#### ENTRIES SUPPLIED ####

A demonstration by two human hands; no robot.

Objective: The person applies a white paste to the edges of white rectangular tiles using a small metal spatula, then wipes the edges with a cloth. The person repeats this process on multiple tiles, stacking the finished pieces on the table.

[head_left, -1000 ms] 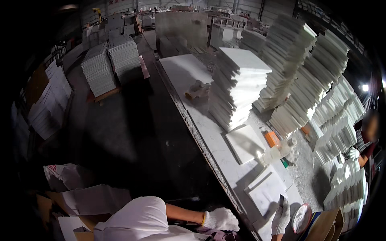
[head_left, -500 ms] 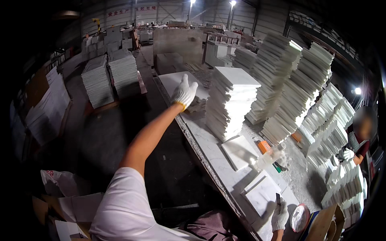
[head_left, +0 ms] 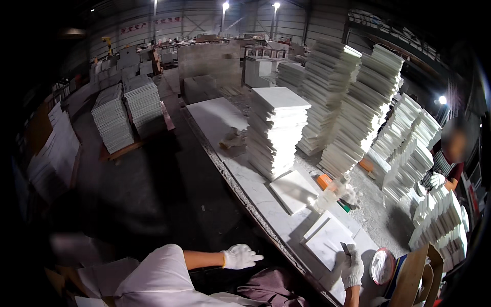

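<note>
My left hand, in a white knit glove, is held over the dark gap in front of the bench. Its fingers stretch to the right and hold nothing. My right hand, gloved too, is closed around a scraper with a thin flat metal blade, its handle hidden in the grip. Just beyond the blade lie two overlapping white marble tiles. Farther along, a single white tile rests at the foot of a tall tile stack.
A clear plastic bottle and an orange box sit mid-bench. Right of my right hand are a round tub and a cardboard box. Tall tile stacks line the far side. A co-worker's gloved hand shows at right.
My left hand has come back from the far end of the bench, beside the tall stack, to near my body. My right hand keeps the scraper near the tiles. The view has shifted slightly.
</note>
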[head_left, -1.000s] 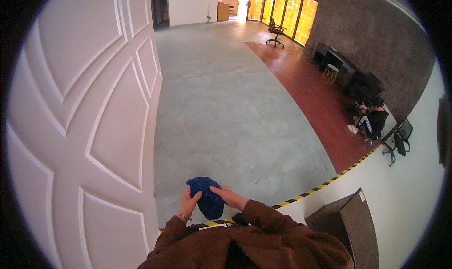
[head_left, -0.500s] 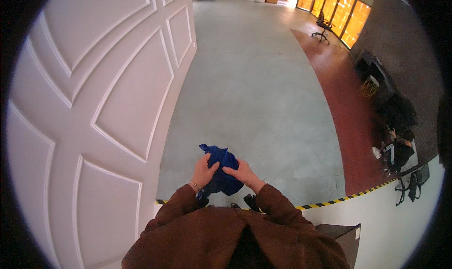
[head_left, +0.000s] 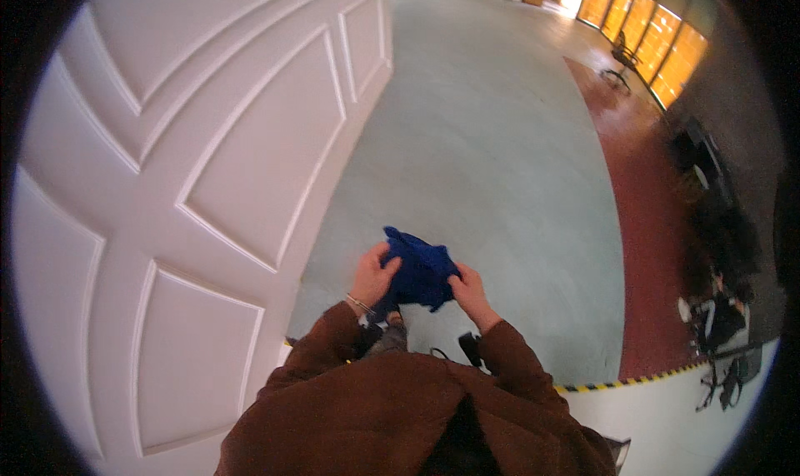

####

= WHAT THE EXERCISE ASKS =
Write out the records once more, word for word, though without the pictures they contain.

= COMPLETED TASK =
A demonstration by two human hands; no robot.

Objective: The person applies a white paste to the edges of white rectangular tiles using a small metal spatula, then wipes the edges with a cloth. The person repeats this process on multiple tiles, stacking the finished pieces on the table.

[head_left, -1000 ms] 
[head_left, -500 ms] 
[head_left, +0 ms] 

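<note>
My left hand, in a white knit glove, is held over the dark gap in front of the bench. Its fingers stretch to the right and hold nothing. My right hand, gloved too, is closed around a scraper with a thin flat metal blade, its handle hidden in the grip. Just beyond the blade lie two overlapping white marble tiles. Farther along, a single white tile rests at the foot of a tall tile stack.
A clear plastic bottle and an orange box sit mid-bench. Right of my right hand are a round tub and a cardboard box. Tall tile stacks line the far side. A co-worker's gloved hand shows at right.
My left hand has come back from the far end of the bench, beside the tall stack, to near my body. My right hand keeps the scraper near the tiles. The view has shifted slightly.
</note>
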[head_left, -1.000s] 
[head_left, -0.500s] 
[head_left, +0.000s] 

The output is finished and nothing more is needed.